┌──

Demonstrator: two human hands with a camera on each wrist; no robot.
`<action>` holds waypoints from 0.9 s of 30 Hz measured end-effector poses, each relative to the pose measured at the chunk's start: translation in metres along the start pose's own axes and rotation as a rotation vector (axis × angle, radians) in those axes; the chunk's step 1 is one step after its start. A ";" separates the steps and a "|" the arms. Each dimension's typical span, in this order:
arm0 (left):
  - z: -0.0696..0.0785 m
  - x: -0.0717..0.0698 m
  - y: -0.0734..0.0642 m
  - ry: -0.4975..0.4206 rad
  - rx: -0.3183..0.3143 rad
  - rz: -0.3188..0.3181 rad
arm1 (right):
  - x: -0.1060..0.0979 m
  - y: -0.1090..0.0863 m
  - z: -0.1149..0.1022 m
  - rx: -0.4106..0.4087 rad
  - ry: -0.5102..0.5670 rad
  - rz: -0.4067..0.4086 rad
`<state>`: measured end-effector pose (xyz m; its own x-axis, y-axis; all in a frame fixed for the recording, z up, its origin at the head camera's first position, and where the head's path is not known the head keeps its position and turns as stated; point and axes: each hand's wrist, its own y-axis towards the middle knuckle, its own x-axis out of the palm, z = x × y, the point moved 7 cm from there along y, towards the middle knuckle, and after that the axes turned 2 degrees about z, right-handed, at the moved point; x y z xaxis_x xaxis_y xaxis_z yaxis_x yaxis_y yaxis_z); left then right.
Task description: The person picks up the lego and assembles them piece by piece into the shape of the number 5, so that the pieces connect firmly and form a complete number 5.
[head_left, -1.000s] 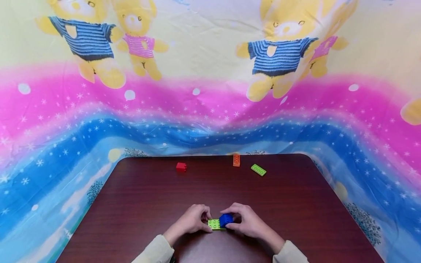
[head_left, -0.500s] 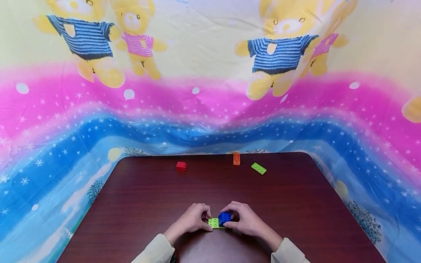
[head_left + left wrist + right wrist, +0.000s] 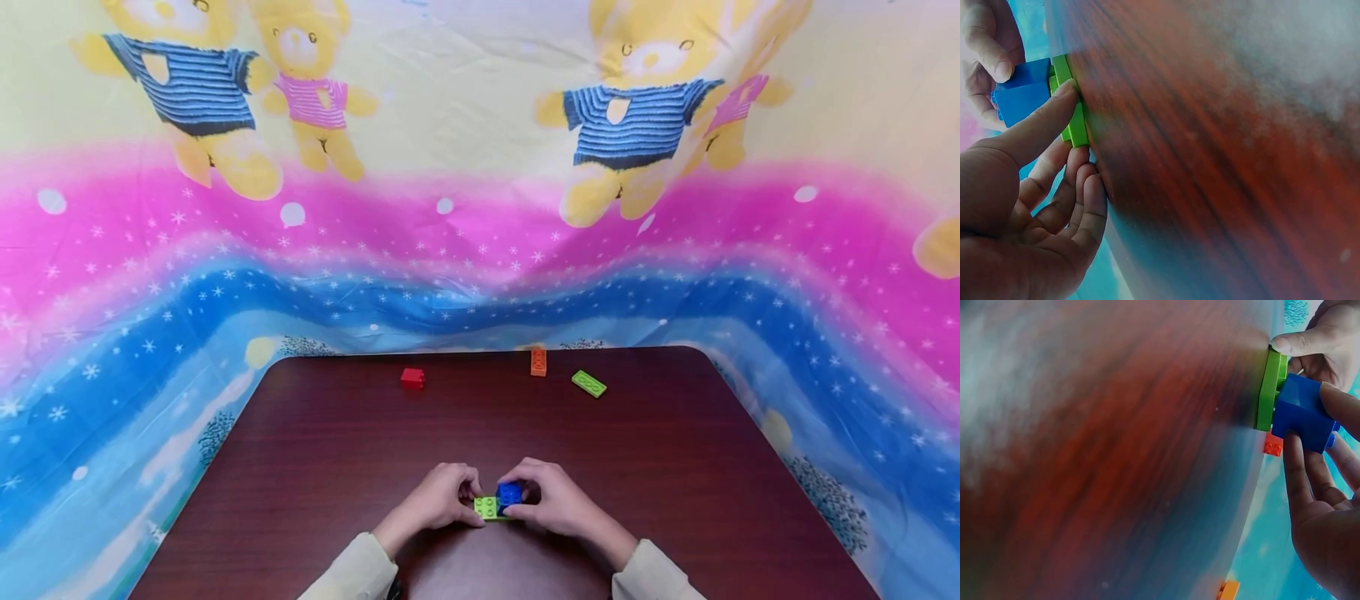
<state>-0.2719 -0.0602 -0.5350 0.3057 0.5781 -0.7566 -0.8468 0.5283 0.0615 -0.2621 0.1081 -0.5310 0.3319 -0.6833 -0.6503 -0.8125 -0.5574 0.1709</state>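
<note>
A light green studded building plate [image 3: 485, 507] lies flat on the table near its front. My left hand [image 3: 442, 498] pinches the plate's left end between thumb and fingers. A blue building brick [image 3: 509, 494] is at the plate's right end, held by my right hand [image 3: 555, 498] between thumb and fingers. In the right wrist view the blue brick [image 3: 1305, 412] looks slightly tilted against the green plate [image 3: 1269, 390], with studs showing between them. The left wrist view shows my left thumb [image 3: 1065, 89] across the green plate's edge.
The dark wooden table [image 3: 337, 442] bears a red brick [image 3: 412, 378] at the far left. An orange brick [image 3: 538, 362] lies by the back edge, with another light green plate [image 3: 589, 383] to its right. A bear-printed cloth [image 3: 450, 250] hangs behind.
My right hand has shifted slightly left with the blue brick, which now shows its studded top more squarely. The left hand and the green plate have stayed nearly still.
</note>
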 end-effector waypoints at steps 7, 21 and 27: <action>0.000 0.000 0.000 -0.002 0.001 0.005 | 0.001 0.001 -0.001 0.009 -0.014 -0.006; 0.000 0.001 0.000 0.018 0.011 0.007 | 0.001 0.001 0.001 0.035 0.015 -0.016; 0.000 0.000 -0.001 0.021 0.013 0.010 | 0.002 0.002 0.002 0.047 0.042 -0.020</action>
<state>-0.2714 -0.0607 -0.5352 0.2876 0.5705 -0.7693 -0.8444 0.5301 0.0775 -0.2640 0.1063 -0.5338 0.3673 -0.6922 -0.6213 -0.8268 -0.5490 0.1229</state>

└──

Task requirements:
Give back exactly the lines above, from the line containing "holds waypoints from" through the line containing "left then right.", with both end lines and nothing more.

Answer area:
`<action>` holds waypoints from 0.9 s of 30 Hz measured end-effector poses, each relative to the pose measured at the chunk's start: translation in metres along the start pose's own axes and rotation as a rotation vector (axis × angle, radians) in those axes; the chunk's step 1 is one step after its start. A ";" separates the steps and a "|" the arms. Each dimension's typical span, in this order:
arm0 (left):
  - z: -0.0696..0.0785 m
  - x: -0.0717..0.0698 m
  - y: -0.0734..0.0642 m
  - ry: -0.4975..0.4206 rad
  - rx: -0.3183..0.3143 rad
  - rz: -0.3188..0.3181 rad
arm1 (right):
  - x: -0.1060..0.0979 m
  - y: -0.1090..0.0863 m
  - z: -0.1149..0.1022 m
  - rx: -0.4106..0.4087 rad
  - ry: -0.5102..0.5670 rad
  - rz: -0.4067..0.4086 rad
`<state>`: measured end-effector pose (xyz m; its own x-axis, y-axis; all in a frame fixed for the recording, z up, its origin at the head camera's first position, and where the head's path is not known the head keeps its position and turns as stated; point and axes: each hand's wrist, its own y-axis towards the middle knuckle, its own x-axis out of the palm, z = x × y, the point moved 7 cm from there along y, towards the middle knuckle, and after that the axes turned 2 degrees about z, right-handed, at the moved point; x y z xaxis_x xaxis_y xaxis_z yaxis_x yaxis_y yaxis_z); left then right.

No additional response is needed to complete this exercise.